The international conglomerates that produce and market hair care products have been tracking the trend, and are responding by producing more shampoo options that are sulfate-free or labeled organic.
“There’s a growing subset of consumers who seek out naturally sourced products across the categories of everything they buy,” said Cecily Sommers, a Minneapolis-based global trend analyst and author of “Think Like a Futurist.”
“These are the people who want environmentally friendly options, whether it’s the food they eat or the household cleaning products they choose. Sustainable options resonate with their values.”
Earlier this year, Sommers gave up shampoo and now uses a cleansing conditioner instead.
“When I first heard about no-poo, I thought it sounded disgusting. Since then, I’ve known several people who’ve done it, so I decided to try,” she said.

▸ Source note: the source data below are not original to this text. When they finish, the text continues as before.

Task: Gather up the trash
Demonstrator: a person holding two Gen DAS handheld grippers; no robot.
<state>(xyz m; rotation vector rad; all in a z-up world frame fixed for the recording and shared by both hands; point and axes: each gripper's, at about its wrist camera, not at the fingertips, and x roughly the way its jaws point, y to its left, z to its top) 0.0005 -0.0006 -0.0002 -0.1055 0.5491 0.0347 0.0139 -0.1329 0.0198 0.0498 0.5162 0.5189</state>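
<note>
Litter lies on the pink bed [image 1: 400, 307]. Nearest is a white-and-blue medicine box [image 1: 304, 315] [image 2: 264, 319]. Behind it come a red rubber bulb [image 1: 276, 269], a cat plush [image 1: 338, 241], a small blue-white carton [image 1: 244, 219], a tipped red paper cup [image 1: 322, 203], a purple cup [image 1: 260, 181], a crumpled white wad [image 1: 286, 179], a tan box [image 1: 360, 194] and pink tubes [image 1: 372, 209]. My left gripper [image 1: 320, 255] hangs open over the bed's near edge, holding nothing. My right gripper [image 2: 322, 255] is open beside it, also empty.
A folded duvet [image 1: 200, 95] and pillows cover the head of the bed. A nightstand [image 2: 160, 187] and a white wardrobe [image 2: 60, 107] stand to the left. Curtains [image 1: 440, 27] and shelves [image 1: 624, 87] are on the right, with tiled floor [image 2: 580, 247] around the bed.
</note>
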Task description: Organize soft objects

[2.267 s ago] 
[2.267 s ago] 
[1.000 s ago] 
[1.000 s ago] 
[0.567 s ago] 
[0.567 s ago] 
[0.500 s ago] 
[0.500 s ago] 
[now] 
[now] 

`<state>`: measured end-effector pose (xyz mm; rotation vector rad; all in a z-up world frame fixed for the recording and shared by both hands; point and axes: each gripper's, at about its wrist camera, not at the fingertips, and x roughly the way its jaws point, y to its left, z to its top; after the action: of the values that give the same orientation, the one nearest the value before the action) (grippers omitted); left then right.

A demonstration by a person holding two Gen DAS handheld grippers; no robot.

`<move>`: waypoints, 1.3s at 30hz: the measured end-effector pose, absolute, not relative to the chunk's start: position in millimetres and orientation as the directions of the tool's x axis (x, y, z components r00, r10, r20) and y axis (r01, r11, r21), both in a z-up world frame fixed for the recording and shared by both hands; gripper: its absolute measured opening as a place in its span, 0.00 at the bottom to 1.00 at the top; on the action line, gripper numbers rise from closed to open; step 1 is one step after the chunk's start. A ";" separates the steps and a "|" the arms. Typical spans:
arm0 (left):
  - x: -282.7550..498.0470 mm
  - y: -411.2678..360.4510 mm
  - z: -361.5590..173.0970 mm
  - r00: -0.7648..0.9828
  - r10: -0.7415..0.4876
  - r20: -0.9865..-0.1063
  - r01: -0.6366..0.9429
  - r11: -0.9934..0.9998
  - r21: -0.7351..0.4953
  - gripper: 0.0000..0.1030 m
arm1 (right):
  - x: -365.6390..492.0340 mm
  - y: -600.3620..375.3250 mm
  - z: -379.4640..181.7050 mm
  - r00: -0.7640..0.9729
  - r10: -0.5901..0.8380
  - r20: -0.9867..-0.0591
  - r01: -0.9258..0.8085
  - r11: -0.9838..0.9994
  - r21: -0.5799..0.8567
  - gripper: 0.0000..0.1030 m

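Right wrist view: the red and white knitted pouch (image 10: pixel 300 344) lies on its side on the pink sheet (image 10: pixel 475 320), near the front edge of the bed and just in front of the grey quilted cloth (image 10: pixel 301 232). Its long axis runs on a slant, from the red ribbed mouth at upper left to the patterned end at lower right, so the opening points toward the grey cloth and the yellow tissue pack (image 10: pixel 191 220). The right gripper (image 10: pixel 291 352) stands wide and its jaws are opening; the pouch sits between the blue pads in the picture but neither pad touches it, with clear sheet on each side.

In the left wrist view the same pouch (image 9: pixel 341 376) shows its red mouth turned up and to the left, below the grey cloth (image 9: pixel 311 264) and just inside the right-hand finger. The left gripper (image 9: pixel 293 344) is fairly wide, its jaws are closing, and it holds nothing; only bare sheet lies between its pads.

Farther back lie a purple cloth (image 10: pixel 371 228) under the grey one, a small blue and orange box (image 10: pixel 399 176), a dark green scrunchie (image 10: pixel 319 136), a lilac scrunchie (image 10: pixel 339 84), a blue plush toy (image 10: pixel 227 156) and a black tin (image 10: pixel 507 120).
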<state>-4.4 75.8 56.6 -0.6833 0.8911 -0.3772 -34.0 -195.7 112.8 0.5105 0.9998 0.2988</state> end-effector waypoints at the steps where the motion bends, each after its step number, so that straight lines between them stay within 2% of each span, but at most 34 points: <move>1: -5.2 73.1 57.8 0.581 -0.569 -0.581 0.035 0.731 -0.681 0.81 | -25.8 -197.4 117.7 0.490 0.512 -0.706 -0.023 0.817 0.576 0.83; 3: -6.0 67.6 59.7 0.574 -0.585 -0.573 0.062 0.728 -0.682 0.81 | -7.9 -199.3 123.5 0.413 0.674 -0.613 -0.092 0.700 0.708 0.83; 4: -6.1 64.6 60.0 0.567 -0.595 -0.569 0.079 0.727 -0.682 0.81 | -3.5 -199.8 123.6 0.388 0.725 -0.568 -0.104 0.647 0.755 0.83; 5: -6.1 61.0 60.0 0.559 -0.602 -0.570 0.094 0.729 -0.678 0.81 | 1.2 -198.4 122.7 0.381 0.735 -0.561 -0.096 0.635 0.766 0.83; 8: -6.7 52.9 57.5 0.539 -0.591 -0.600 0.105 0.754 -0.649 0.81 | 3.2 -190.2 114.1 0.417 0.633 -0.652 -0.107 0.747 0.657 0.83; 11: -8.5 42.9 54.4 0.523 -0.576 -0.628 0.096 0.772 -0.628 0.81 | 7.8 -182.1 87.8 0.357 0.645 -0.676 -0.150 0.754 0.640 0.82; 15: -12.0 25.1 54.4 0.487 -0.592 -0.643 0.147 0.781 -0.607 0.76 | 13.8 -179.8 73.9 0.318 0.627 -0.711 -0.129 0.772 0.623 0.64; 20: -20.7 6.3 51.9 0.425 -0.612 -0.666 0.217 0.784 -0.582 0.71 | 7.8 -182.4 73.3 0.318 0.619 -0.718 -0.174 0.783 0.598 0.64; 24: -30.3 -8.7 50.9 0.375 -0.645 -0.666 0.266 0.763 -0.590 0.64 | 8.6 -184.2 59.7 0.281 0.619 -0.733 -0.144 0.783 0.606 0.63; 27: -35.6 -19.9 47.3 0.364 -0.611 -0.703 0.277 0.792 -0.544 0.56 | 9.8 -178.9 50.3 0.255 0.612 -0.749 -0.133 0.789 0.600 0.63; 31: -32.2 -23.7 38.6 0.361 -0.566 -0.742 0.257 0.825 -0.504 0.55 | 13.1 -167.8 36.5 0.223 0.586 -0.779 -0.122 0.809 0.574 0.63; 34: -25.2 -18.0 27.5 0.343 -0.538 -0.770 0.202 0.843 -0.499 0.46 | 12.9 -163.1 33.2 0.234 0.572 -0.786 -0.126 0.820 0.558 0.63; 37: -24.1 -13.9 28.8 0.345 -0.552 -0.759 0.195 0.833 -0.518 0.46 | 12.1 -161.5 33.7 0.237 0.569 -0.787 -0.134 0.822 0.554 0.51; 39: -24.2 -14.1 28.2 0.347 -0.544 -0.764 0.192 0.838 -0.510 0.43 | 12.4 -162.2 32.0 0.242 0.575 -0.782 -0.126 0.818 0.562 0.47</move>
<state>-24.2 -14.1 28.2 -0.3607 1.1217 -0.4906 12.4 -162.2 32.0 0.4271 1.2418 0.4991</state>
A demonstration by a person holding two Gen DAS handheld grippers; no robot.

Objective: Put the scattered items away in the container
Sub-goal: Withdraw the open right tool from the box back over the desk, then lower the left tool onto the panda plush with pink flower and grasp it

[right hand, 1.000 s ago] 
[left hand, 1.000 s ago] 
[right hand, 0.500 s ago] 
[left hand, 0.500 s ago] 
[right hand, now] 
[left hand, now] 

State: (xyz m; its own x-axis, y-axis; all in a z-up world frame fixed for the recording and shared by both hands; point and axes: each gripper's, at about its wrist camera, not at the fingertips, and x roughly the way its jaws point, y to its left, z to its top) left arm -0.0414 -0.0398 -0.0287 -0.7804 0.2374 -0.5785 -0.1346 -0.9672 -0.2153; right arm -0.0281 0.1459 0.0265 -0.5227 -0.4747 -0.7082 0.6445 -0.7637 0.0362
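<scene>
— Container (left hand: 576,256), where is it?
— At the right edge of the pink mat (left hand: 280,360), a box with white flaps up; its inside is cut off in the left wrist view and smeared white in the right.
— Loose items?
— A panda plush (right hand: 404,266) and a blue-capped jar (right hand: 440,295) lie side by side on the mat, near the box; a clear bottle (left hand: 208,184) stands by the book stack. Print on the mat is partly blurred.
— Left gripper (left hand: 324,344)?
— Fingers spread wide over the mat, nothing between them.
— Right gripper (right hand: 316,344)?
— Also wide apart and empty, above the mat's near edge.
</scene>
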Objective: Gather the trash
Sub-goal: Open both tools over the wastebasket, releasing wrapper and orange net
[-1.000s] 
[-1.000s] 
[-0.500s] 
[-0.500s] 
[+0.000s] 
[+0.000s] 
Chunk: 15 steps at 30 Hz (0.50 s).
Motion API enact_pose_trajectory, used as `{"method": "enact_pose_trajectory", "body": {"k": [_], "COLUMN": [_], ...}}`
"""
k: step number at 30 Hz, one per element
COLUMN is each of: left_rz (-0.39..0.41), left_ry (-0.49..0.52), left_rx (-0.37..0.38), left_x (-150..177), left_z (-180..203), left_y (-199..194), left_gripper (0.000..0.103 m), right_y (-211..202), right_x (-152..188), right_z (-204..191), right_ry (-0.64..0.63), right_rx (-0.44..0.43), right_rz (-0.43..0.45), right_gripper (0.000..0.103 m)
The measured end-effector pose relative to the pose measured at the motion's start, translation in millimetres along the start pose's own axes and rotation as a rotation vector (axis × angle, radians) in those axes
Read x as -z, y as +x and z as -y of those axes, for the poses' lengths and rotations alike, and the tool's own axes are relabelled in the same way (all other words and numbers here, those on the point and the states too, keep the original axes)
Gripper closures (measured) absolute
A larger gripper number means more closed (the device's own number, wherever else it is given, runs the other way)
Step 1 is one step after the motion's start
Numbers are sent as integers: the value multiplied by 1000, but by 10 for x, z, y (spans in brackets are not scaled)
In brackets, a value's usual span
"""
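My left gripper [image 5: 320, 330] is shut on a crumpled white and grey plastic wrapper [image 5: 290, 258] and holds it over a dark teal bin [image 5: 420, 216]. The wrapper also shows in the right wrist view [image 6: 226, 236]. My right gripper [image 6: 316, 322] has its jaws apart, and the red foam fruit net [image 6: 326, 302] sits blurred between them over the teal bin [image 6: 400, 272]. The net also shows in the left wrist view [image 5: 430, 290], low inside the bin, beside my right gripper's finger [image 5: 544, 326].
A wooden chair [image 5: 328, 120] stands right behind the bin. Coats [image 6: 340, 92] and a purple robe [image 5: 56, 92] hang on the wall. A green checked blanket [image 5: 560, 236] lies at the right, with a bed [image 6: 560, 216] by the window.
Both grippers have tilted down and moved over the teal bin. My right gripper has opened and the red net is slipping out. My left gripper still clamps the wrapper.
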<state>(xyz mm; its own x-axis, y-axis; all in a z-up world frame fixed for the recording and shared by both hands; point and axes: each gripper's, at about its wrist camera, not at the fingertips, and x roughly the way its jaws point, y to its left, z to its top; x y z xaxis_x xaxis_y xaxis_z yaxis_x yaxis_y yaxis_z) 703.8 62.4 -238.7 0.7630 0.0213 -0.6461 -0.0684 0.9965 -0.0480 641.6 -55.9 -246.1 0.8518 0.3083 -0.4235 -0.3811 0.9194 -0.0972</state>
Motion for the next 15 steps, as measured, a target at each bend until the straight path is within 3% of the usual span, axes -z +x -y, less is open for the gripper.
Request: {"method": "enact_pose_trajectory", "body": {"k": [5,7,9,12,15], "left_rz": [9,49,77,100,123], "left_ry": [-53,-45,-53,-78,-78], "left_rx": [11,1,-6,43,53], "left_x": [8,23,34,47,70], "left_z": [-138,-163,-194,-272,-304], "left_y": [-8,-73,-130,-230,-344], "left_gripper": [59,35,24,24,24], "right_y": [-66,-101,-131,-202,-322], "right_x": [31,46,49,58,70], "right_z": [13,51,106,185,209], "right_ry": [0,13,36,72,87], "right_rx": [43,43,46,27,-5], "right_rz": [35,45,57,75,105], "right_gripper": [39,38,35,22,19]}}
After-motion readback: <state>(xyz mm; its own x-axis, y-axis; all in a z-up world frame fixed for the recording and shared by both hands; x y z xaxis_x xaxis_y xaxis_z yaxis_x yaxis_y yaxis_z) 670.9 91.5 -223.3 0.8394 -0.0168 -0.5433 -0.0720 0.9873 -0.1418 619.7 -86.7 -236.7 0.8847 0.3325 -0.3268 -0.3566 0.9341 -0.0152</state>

But not everyone who is willing, or even eager, to toss out their shampoo finds success.
Lindsey Dietz figured she would be the ideal candidate to go no-poo.
“We live an organic and natural lifestyle. I make my own deodorant and toothpaste, and we use homemade chest rubs and herbal tinctures for health remedies,” said Dietz, 32, who lives near Silver Bay, Minn., and home-schools her two children. “If we can avoid the additives and chemicals in store-bought products, we try to do it.”
Dietz got off to a rough start when she began using the baking-soda-and-apple-cider-vinegar concoctions.
“At first, I couldn’t get a comb through it after I washed it. It felt like wet straw. Then it was a big greasy mess for a couple of weeks,” she said. “But after that, my hair looked great — soft, shiny, it felt good. I was telling everyone, ‘You have to try this.’ ”
But Dietz’s no-poo honeymoon ended a year later.
“I noticed it was getting dry, and it had a weird texture. It looked damaged,” said Dietz, who blogs about her family’s DIY lifestyle atTodayInDietzville.com. “The longer I went, the worse it got. Finally one day, I threw in the towel. I found products I felt were safe and weren’t tested on animals. Those are the products I still use.”
As chemist Romanowski pointed out, there’s nothing wrong with experimenting with hair-care approaches because few have lasting consequences.
“If something works for an individual, that’s all they need to know,” he said.
Kevyn Burger is a Minneapolis-based freelance writer.